Первый раз в жизни он так неодобрительно говорил о моих стихах. И разве это недостаток, если стихи «слишком взрослые»?

Я подумала, что у нас с ним просто разное настроение, что если бы я ему показала эти стихи, когда его несправедливо уволили из редакции, то, может быть, они ему и понравились бы, а теперь, когда у нас все благополучно и прекрасно, папе эти грустные стихи читать уже неинтересно и даже противно. Может быть, они ему напомнили о тех днях?

«Пошлю стихи про Подол и про собак Павлу Романовичу», — подумала я, хотя прежде, до того как я получила это письмо, я бы не решилась на это. Письмо писателя очень меня подбодрило.

Я вернулась в комнату и села спиной к телевизору за свой столик у окна. Я разложила книги и тетради, будто бы для того, чтобы делать уроки, но сама занялась совсем другим делом.

— Что это ты читаешь? — спустя некоторое время спросила мама и подошла ко мне. Она взяла у меня книжку и прочла вслух, так, чтобы слышал папа: «Немаловажный интерес представляет вопрос о сроках сохранения цвета волос после смерти. Срок этот не подчинен какой-либо закономерности, так как в каждом отдельном случае зависит от многих условий. Однако, как правило, при гниении цвет волос сохраняется довольно продолжительное время…»

— Что это за гадость? Откуда у тебя эта книга? — удивилась мама.

— Взяла у товарища.

— Зачем?

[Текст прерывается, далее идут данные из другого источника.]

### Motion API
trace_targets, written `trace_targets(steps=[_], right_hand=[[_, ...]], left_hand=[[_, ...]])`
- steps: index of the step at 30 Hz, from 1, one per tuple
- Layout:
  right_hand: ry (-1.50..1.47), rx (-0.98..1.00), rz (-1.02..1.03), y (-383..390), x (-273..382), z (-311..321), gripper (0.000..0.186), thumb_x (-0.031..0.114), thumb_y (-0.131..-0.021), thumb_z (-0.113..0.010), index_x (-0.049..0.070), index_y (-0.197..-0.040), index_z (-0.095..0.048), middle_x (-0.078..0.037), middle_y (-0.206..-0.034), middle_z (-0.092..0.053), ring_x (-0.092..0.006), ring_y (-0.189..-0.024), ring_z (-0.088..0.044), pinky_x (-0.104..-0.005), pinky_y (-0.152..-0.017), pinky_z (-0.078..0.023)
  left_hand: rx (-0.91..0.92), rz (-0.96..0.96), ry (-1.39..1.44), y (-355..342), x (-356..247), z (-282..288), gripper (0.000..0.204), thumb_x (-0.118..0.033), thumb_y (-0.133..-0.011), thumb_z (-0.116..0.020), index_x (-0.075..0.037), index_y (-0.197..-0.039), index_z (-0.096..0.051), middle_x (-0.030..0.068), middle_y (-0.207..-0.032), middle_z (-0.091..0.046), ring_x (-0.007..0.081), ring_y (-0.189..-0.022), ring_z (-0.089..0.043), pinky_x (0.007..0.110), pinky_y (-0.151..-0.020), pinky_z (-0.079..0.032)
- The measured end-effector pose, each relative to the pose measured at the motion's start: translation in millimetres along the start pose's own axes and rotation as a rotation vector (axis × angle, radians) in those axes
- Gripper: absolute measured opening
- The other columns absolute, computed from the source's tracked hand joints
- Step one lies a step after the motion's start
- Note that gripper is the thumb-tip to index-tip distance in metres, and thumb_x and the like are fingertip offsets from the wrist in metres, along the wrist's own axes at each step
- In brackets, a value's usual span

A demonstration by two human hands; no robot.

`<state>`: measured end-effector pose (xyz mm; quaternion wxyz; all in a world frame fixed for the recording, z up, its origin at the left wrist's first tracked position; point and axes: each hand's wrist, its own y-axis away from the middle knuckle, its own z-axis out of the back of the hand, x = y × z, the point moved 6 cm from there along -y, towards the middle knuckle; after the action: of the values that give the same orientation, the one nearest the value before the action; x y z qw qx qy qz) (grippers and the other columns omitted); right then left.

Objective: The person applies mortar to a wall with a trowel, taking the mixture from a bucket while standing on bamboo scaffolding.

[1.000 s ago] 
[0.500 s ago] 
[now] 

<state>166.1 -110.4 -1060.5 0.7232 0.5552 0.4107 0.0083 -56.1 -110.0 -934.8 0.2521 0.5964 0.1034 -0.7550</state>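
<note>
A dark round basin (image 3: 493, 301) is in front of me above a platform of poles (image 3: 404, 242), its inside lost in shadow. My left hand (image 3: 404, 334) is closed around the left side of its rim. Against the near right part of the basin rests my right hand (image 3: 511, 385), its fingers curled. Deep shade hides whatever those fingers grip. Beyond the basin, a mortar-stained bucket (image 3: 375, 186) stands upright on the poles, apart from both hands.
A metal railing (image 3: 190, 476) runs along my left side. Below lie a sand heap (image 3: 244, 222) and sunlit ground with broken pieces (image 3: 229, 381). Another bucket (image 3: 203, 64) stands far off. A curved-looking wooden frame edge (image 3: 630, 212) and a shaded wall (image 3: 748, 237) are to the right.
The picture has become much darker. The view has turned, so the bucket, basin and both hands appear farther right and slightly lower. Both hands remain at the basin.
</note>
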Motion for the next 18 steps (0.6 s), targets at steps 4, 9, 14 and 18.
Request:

Неужели тебе интересно это читать?

— Да, интересно, — ответила я с вызовом.

Я говорила неправду. В действительности мне было очень страшно и очень скучно читать эту научную книжку, которая называлась «Следы на месте преступления». Мне ее дал Коля. Она принадлежала Богдану Осиповичу. Начиналась она словами: «Осмотр места преступления часто называют краеугольным камнем следствия…»

Глава двадцать третья

Мне кажется, что теперь у них всегда холодно. Хотя, когда я попробовала рукой печку, печка была горячей. У них печка отапливается газом — в середину печки введена газовая труба, газ поджигают спичкой, он с шипением горит и нагревает булыжники, которые Коля сам положил в печку. Коля говорил, что от этого печка медленнее остывает.

Впрочем, скоро они переедут в новую квартиру, и там уже не нужны будут эти булыжники и это отопление — там квартира отапливается, как у нас, ТЭЦом.

Елена Евдокимовна и Коля сидели за столом и вязали сеточки-авоськи. Когда я пришла, Коля положил свою авоську на стол и сказал, чтобы Елена Евдокимовна ее не трогала, что он после сам ее закончит.

Интересно все-таки, почему всякие сложные вещи, ну, кофточки, например, или даже костюмы джерси вяжут машины, а авоськи делают вручную? Неужели это нельзя механизировать?